SENTRALKALTIM.ID, Sangatta — Bagi banyak peternak di Kutai Timur, sapi bukan sekadar komoditas. Ia adalah penopang ekonomi keluarga, biaya sekolah anak, hingga tabungan darurat. Ketika PMK melanda dan populasi sapi Kutim anjlok dari 19 ribu menjadi 15 ribu ekor, banyak keluarga kehilangan sumber penghasilan yang telah mereka rawat bertahun-tahun.
Kepala DTPHP Kutim, Dyah Ratnaningrum, mengingat kembali masa sulit itu sebagai periode yang menyisakan trauma bagi peternak. “Bukan hanya kehilangan hewan. Mereka kehilangan rasa aman. Ada peternak yang bilang, ‘Bu, saya takut mulai lagi.’ Itu realitas di lapangan,” tuturnya.
Untuk itulah pemerintah kini mengusung program pemulihan yang tidak hanya teknis, tetapi juga sosial. Melalui Inseminasi Buatan (IB), pemerintah menargetkan kelahiran 1.000 pedet sebagai awal kebangkitan ekonomi peternak.
“Kami ingin peternak kembali percaya diri. Reproduksi ternak yang stabil adalah kunci itu,” kata Dyah.

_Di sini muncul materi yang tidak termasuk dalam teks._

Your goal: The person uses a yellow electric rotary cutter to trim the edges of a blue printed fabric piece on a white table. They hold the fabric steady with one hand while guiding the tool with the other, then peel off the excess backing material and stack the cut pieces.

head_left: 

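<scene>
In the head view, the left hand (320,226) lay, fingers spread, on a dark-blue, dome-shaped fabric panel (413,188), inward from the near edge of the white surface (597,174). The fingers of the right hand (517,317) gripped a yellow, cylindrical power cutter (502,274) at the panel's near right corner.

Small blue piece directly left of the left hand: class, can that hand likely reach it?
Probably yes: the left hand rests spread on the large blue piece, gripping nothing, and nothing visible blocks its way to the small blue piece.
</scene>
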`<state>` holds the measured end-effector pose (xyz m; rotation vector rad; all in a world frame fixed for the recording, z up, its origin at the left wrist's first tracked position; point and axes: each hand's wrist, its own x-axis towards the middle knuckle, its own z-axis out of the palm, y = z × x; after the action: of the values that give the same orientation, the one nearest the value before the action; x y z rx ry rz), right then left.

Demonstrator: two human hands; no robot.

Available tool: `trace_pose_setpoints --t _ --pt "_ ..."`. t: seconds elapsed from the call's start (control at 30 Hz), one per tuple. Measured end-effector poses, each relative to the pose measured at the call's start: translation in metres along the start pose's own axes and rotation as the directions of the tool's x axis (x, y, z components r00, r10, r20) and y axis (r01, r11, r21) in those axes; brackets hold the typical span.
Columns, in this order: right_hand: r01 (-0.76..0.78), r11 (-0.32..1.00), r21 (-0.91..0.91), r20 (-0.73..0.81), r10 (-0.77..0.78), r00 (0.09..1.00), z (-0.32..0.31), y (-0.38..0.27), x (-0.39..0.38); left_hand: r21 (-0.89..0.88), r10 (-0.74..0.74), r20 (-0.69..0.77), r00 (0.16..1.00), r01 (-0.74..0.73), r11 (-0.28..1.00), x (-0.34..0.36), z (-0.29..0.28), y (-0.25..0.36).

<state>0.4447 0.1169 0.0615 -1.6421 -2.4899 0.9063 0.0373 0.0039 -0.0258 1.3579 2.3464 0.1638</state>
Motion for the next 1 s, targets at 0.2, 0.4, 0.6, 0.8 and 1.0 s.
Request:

IB dilakukan menggunakan semen unggul, dengan inseminator aktif mendatangi peternak bukan sebaliknya. Pendampingan seperti ini, menurut Dyah, membuat peternak merasa tidak ditinggalkan. “Kami datang untuk memastikan mereka bangkit. Itu pesan pentingnya,” ujarnya.
Di sisi lain, kebutuhan daging Kutim yang mencapai 5.000 ekor per tahun membuat pemerintah harus terus mendatangkan sapi dari luar daerah. Namun bagi Dyah, pemulihan populasi lokal tetap menjadi prioritas.
“Kalau populasinya sehat dan cukup, peternak yang menikmati manfaatnya pertama kali,” katanya.
Ia berharap program ini memulihkan bukan hanya populasi sapi, tetapi juga martabat peternak. “Kami ingin mereka berkata lagi, ‘Saya bisa hidup dari sapi.’ Itu tujuan akhirnya,” tutupnya.